▸ Task objective: With images removed, return the whole listing exactly as written.

**** Exercise data ****

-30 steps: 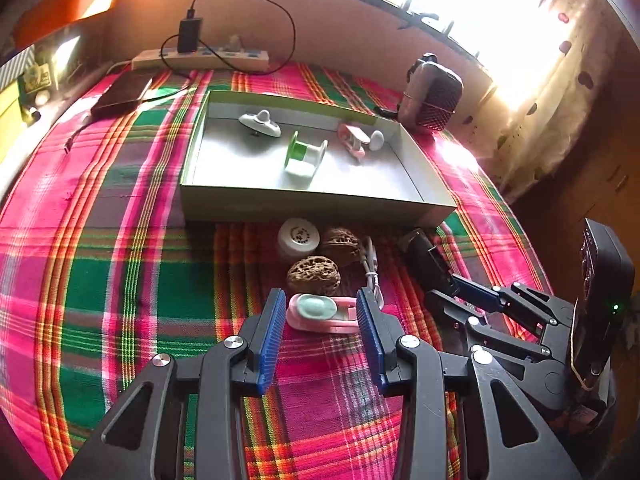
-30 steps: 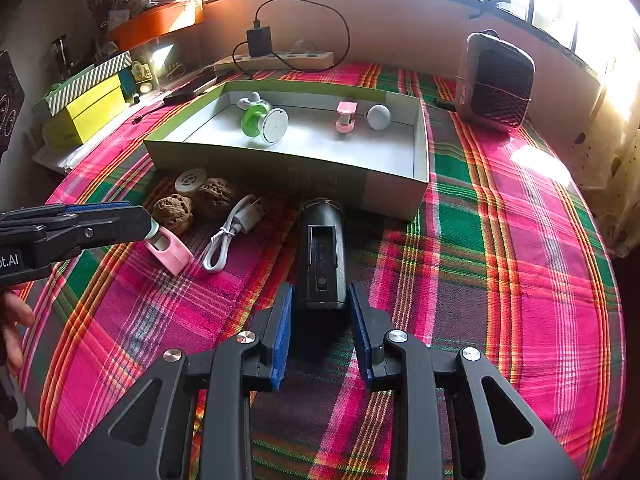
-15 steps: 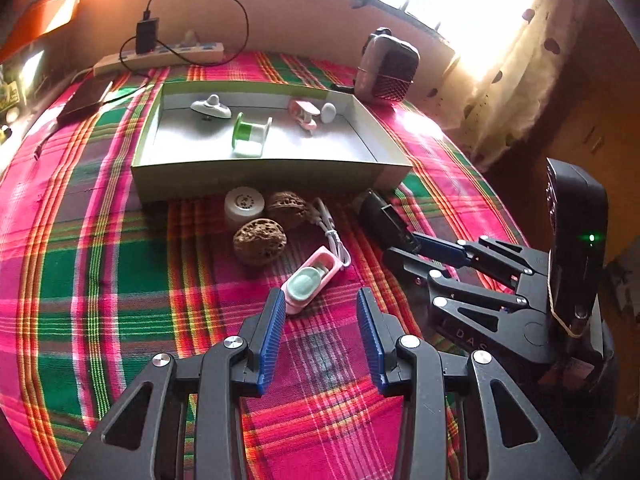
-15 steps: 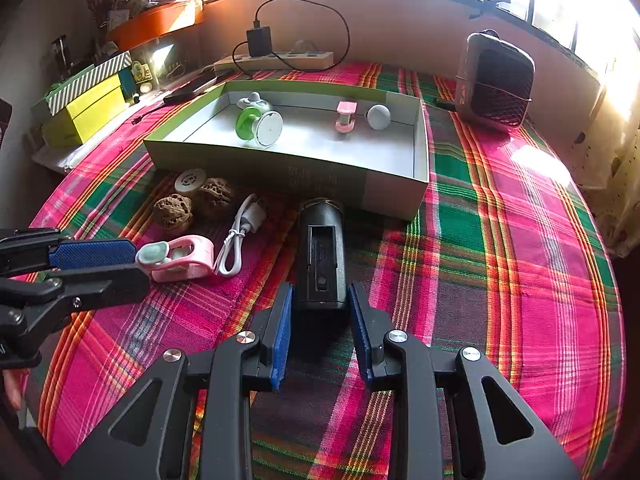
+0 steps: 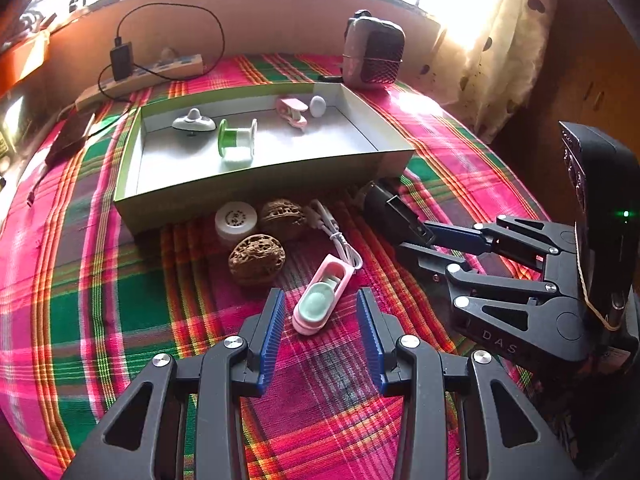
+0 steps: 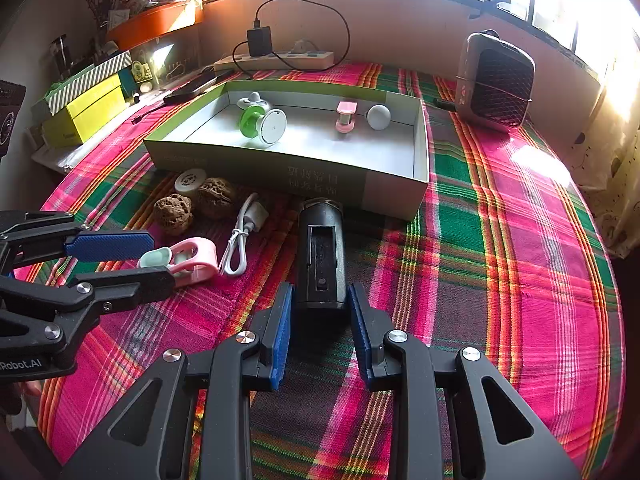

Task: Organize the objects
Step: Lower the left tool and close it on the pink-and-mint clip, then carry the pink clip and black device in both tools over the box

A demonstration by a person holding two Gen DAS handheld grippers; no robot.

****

▸ Task output:
-30 steps: 
-30 steps: 
-15 steps: 
-15 steps: 
+0 steps: 
+0 steps: 

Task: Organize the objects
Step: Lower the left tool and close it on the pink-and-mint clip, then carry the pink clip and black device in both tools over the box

A demonstration by a person holding two Gen DAS handheld grippers; no robot.

The exercise calls for nothing more than this answer.